OK OK that's a 128, still an 8 bitter!

m k:

--- Quote from: David Hess on August 06, 2022, 11:17:45 pm ---
--- Quote from: Kleinstein on August 06, 2022, 02:18:00 pm ---The Amiga1000 from the start included to option for expansion. It just got a little tricky with more than 1 card. However with all the basic functions on board, there was no need for an expansion card in most cases.  The original IBM PC needed extra cards for the floppy controller, Printer and usually RAM expansion - so not sure they had more than 1 free slot after that.
--- End quote ---

That is the same argument made by all of the other systems of that time which lacked card cage type expansion, especially the TI99/4A.  Even Apple relented and eventually released a Macintosh with expansion.  The commercially successful systems from that time are the IBM PC and Apple Macintosh, and Apple almost did not make it.

Was there some other reason that none of the other systems became the future standard?

--- End quote ---

I'd say that the primary reason was a wrong market segment, or missing pro segment.
IBM PC was a general number crunching thing and Apple found a publishing segment.
Animation was what Amiga world tried later but it was sort of officially unsupported event, and pretty small segment.

Now it's pretty obvious that special stuff can survive with higher prices but minimal volume must be reached.
Gaming have lifted some unusual or atypical programming areas onto their own feet, like landscapists.

Kleinstein:
With computers the more common systems have an inherent advantage of good software choices, available preriphery and more people knowing how to use it. So it is natural that there are only a few systems to really do well, even if others are from the technical side better.

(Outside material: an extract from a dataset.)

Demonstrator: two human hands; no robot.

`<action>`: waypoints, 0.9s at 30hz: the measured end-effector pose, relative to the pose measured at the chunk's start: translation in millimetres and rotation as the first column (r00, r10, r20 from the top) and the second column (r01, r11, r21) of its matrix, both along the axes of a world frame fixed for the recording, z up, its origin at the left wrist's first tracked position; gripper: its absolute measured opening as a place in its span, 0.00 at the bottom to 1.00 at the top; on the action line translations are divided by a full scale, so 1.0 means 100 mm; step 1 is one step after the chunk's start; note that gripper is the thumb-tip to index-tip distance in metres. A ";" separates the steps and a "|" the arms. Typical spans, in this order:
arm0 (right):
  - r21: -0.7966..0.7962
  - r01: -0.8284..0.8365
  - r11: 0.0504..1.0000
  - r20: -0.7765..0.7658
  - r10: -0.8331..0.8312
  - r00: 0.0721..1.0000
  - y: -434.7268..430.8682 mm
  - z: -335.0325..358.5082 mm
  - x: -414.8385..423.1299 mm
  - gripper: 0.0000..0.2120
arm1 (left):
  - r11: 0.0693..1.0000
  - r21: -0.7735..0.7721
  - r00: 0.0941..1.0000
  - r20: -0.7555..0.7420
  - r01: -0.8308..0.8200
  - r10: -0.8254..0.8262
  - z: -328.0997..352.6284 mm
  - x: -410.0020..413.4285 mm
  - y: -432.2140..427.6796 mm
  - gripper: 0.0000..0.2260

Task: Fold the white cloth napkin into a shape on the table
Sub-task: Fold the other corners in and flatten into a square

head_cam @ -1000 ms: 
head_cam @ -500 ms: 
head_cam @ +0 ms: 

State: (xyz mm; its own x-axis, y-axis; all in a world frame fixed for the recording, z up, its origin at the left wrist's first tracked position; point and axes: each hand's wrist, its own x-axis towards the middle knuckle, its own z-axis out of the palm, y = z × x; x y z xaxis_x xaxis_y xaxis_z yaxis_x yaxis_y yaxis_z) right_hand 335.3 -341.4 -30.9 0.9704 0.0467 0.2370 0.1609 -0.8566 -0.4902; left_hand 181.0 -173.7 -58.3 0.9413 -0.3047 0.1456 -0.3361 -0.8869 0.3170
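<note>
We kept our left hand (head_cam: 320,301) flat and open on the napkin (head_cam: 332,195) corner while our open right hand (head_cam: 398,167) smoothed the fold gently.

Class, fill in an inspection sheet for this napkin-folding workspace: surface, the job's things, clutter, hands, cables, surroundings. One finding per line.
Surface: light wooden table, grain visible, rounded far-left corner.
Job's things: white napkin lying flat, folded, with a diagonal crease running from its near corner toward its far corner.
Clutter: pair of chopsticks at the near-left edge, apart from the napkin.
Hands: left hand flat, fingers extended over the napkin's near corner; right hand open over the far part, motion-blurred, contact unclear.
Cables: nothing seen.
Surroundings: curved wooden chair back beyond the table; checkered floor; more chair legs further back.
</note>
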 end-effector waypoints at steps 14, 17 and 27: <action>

The main advantage of the IBM PC was the brand IBM behind it and available periphery and later the software side. It was fortuous that the graphics was upgradable seprate from the rest of the system. So the graphis could get imporved while still keeping the old DOS compatibility.
The Amiga lacked a good flicker free graphics and was thus very limited for professional use (a few exceptions for video) - it just took too long to change this.